More than two billion active devices run on Google’s Android platform. Unfortunately, the popularity of the operating system has made it the target of malicious software, or malware—around 3.2 million new Android malware samples were identified by the end of the third quarter of 2018, according to German security software company G Data.
Cybersecurity experts have developed defenses against some of these bad actors, including machine learning and artificial intelligence tools that can recognize suspicious applications. However, most existing methods require expert analysis to predetermine specific malware features—an approach only possible for known cybersecurity threats.
“As malware keeps on evolving, any predetermined features will soon become outdated, but manually defining new features takes time and is not easy. Also, updating the batch learning-based classifiers requires retraining the malware detection model with new malware samples and all previous training samples, which is slow and resource intensive,” said Dr. Li Zhang, former Research Scientist at A*STAR’s Institute for Infocomm Research (I2R), who is now with ST Engineering.
To overcome these limitations, Li and colleagues combined two techniques—n-gram analysis and online classifiers—to create a machine learning model for more efficient discovery of Android malware. The method uses part of an application’s code to generate n-grams, the equivalent of a fingerprint containing detailed information about the application.
A classifier algorithm then automatically assigns a weight, or score, to the component parts of the fingerprint (sub-fingerprints) according to how closely each sub-fingerprint resembles malware. “A dedicated classifier is used to handle a specific category of information in the Android application. Such a design helps further improve the classification accuracy and reduce the model training time,” Zhang explained. Importantly, their model can adapt itself based on new training samples without forgetting knowledge obtained from prior datasets—what is known as incremental learning.

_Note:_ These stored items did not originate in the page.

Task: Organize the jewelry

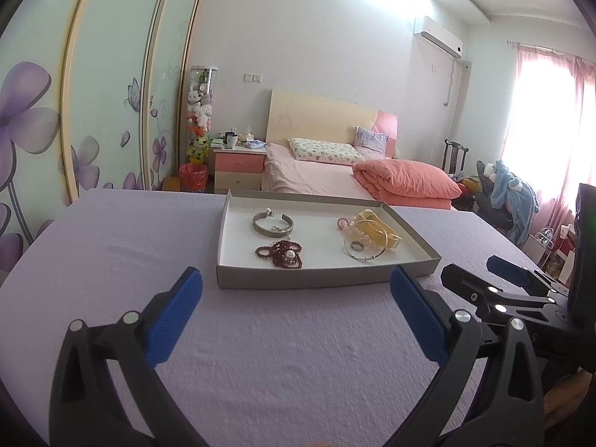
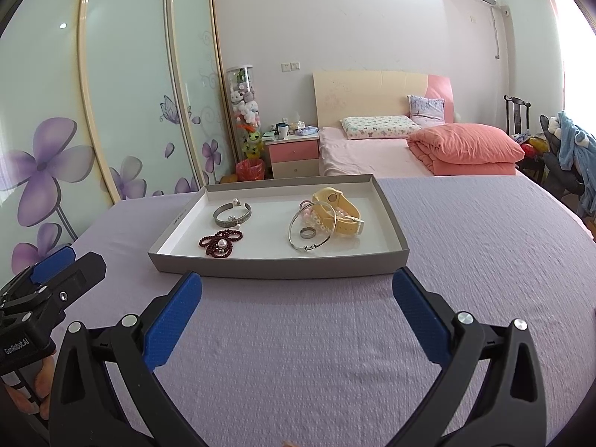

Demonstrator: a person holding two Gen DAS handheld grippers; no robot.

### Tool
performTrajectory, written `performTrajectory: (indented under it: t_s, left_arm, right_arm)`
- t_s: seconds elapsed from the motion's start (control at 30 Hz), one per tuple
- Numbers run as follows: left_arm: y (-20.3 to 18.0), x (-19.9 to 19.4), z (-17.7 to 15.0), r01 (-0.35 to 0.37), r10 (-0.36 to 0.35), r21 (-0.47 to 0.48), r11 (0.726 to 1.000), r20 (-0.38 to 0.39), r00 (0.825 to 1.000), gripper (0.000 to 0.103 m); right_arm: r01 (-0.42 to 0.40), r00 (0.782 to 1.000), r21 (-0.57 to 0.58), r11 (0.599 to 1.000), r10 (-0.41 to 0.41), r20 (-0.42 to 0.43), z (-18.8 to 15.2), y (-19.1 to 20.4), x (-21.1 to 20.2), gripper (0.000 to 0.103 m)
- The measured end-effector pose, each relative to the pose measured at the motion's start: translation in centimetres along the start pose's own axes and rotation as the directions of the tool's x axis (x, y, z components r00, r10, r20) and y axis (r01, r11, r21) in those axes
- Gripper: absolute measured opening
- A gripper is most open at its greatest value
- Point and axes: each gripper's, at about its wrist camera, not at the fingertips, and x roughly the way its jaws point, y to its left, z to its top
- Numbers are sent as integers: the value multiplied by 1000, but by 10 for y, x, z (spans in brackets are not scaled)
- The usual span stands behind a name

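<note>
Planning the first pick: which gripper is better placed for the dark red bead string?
Left, probably. The bead string lies in the tray's near left part, ahead of the open left gripper; the right gripper faces the bangle side.

In the tray (image 2: 391,223), the pink beads (image 2: 311,216) are partly hidden behind the yellow band (image 2: 342,208) at about 2 o'clock, so their full shape cannot be told. The tiny bits beside the silver cuff (image 2: 231,213) are too small to name. The left gripper (image 2: 69,266) is cut off by the edge at 9 o'clock in the right view
</note>
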Motion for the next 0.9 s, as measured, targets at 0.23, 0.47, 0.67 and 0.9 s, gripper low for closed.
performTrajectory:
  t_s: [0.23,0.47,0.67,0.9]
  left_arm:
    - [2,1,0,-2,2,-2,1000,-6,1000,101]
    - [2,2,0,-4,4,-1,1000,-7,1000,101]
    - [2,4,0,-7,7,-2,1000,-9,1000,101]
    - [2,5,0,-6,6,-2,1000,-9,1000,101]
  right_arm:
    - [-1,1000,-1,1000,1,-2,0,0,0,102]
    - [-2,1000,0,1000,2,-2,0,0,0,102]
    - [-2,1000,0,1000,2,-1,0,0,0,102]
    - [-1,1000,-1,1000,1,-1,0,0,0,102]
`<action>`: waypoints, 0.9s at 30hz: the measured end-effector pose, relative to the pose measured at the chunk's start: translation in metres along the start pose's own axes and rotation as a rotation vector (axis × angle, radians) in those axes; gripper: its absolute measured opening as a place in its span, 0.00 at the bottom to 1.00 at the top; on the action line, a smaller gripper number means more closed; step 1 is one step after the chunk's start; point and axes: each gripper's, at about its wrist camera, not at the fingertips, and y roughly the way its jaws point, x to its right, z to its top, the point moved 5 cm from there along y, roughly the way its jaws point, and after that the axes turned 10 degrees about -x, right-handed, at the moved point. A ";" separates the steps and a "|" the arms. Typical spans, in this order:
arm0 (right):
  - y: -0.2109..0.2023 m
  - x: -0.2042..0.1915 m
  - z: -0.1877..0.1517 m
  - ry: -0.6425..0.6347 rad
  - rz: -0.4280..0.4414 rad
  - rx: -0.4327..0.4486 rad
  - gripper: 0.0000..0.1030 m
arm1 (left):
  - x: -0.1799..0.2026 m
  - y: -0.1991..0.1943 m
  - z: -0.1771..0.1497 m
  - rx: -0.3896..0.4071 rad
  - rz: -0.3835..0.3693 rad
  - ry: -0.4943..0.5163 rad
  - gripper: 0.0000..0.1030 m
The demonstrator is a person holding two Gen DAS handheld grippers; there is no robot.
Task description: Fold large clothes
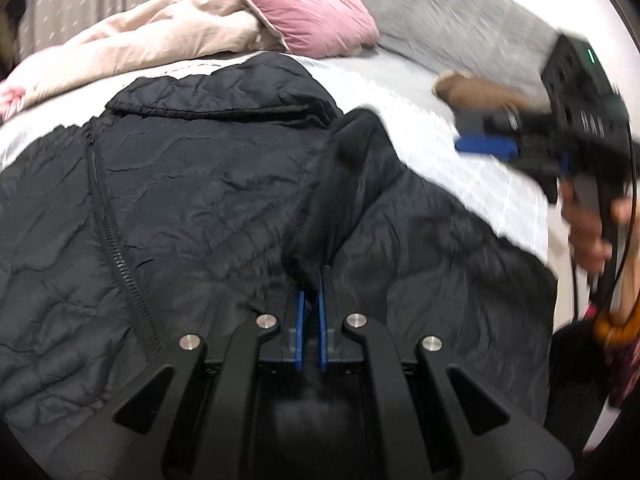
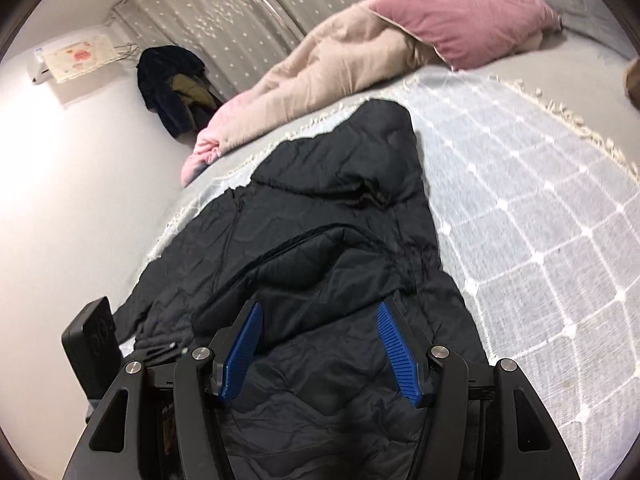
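Observation:
A black quilted jacket [image 1: 168, 184] lies spread on the bed, zipper running down its left side. My left gripper [image 1: 313, 280] is shut on a raised fold of the jacket's fabric, which stands up in a ridge [image 1: 352, 160] from between the blue pads. The right wrist view shows the same jacket [image 2: 340, 208] stretching away over the light checked bedspread [image 2: 520, 208]. My right gripper [image 2: 320, 312] hovers open above the jacket's near part with nothing between its fingers. It also shows in the left wrist view as the right gripper [image 1: 476, 132], held in a hand over the bedspread.
A beige duvet [image 2: 320, 64] and a pink pillow [image 2: 464, 12] are heaped at the far end of the bed. A brown soft thing [image 1: 476, 90] lies near the grey headboard [image 1: 460, 12]. Dark clothes [image 2: 172, 84] hang by the curtain. A white wall [image 2: 80, 200] borders the bed's left side.

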 end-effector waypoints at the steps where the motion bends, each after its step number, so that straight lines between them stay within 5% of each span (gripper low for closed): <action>1: 0.000 -0.003 0.001 0.000 0.004 0.001 0.59 | 0.000 0.002 -0.001 -0.012 0.012 0.021 0.06; 9: 0.009 -0.032 0.012 -0.028 0.003 0.026 0.59 | 0.006 0.009 -0.026 -0.140 0.074 0.141 0.10; 11: 0.022 -0.035 0.011 -0.047 -0.027 -0.011 0.59 | 0.006 0.007 -0.032 -0.165 0.050 0.139 0.18; 16: 0.082 -0.018 -0.023 -0.091 -0.258 -0.252 0.59 | 0.009 -0.004 -0.046 -0.160 0.057 0.144 0.62; 22: 0.085 -0.027 -0.072 -0.356 -0.399 -0.282 0.68 | -0.001 -0.019 -0.056 -0.149 0.053 0.085 0.65; 27: 0.076 -0.027 -0.086 -0.368 -0.417 -0.345 0.71 | -0.021 -0.038 -0.046 -0.096 0.020 -0.061 0.70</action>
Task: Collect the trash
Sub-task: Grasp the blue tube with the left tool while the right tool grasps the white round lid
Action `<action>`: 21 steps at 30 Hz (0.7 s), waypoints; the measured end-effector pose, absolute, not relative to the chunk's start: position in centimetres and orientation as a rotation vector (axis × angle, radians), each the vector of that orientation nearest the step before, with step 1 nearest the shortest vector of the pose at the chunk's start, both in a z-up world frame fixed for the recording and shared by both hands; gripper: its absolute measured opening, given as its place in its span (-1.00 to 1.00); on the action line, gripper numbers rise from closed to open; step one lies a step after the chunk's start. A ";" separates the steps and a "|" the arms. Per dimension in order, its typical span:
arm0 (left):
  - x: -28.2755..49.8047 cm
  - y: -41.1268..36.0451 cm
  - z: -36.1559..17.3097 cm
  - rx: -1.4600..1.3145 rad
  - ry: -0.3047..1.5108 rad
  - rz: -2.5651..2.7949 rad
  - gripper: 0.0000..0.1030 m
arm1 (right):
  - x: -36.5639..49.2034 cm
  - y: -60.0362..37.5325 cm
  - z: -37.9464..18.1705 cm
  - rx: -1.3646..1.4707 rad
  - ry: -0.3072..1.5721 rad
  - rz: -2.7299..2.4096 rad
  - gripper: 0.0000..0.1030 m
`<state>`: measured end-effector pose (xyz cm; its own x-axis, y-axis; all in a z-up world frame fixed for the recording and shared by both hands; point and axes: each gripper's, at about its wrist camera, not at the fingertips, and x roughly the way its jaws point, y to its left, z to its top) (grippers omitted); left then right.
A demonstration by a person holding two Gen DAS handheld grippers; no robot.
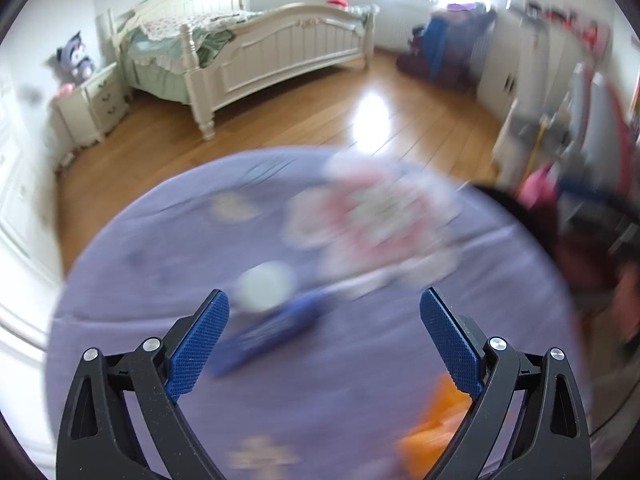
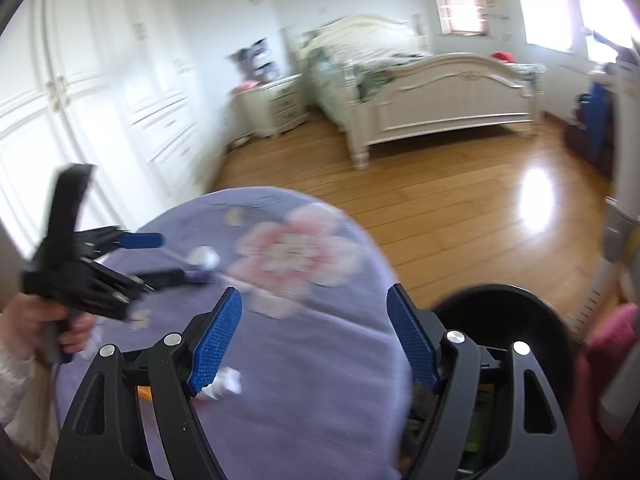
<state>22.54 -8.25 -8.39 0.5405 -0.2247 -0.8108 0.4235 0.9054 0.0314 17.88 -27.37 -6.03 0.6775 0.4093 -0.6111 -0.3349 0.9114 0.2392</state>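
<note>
Both grippers empty — left gripper (image 1: 325,308) spread wide above white paper wad (image 1: 265,286) and blue wrapper (image 1: 272,330) on purple tablecloth (image 1: 160,248); right gripper (image 2: 314,312) spread near black bin (image 2: 500,316). Step seemed between pickups; next move likely: lower left jaws astride wad, squeeze.

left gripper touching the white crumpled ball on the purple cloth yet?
Apart. The left wrist view shows the left gripper wide open with nothing between its pads; the white ball lies beyond the left fingertip, though blur hides the exact gap.

Your round worktop (image 2: 320,380), under purple flowered cloth, carries a white paper wad (image 2: 228,384), a blurred blue wrapper (image 1: 272,332) and an orange scrap (image 1: 436,432).
</note>
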 end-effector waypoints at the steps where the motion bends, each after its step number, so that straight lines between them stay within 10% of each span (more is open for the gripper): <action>1: 22.9 -7.2 -9.2 0.276 0.925 -0.389 0.78 | 18.7 -25.8 -5.9 0.102 0.726 0.451 0.44; 5: 24.1 -5.9 -11.1 0.353 0.939 -0.464 0.51 | 21.1 -21.5 -6.3 0.057 0.778 0.537 0.28; 11: 24.7 -5.1 -12.2 0.337 0.942 -0.547 -0.64 | 24.2 -16.9 -7.9 0.004 0.854 0.613 0.14; 21: 20.4 0.7 -11.9 0.150 0.980 -0.478 -0.76 | 28.3 -9.3 -11.0 -0.122 0.913 0.680 0.14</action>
<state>20.37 0.69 -11.89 0.4630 -0.3210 -0.8262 0.4534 0.8867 -0.0904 28.32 -9.34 -11.03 0.4193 0.4912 -0.7635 -0.5911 0.7860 0.1811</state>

Applying their approach to a benchmark dataset of more than 10,000 application samples, the researchers achieved a malware detection accuracy of 99.2 percent. Tested on a real-world dataset containing more than 70,000 samples, the model performed with 86.2 percent accuracy. Furthermore, when classifying malware, the technique obtained an accuracy of 98.8 percent on the top 23 malware families of the Debrin dataset, a well-annotated library of Android malware.
“Our framework can help security analysts or antivirus developers better cope with fast-evolving malware. Besides, the underlying model is linear and lightweight, which can even be deployed on phones to achieve real-time protection of Android users,” said Zhang.
His team is now expanding the framework by also considering the runtime behaviors of Android applications, which will further improve malware classification accuracy.
The A*STAR-affiliated researchers contributing to this research are from the Institute for Infocomm Research (I2R).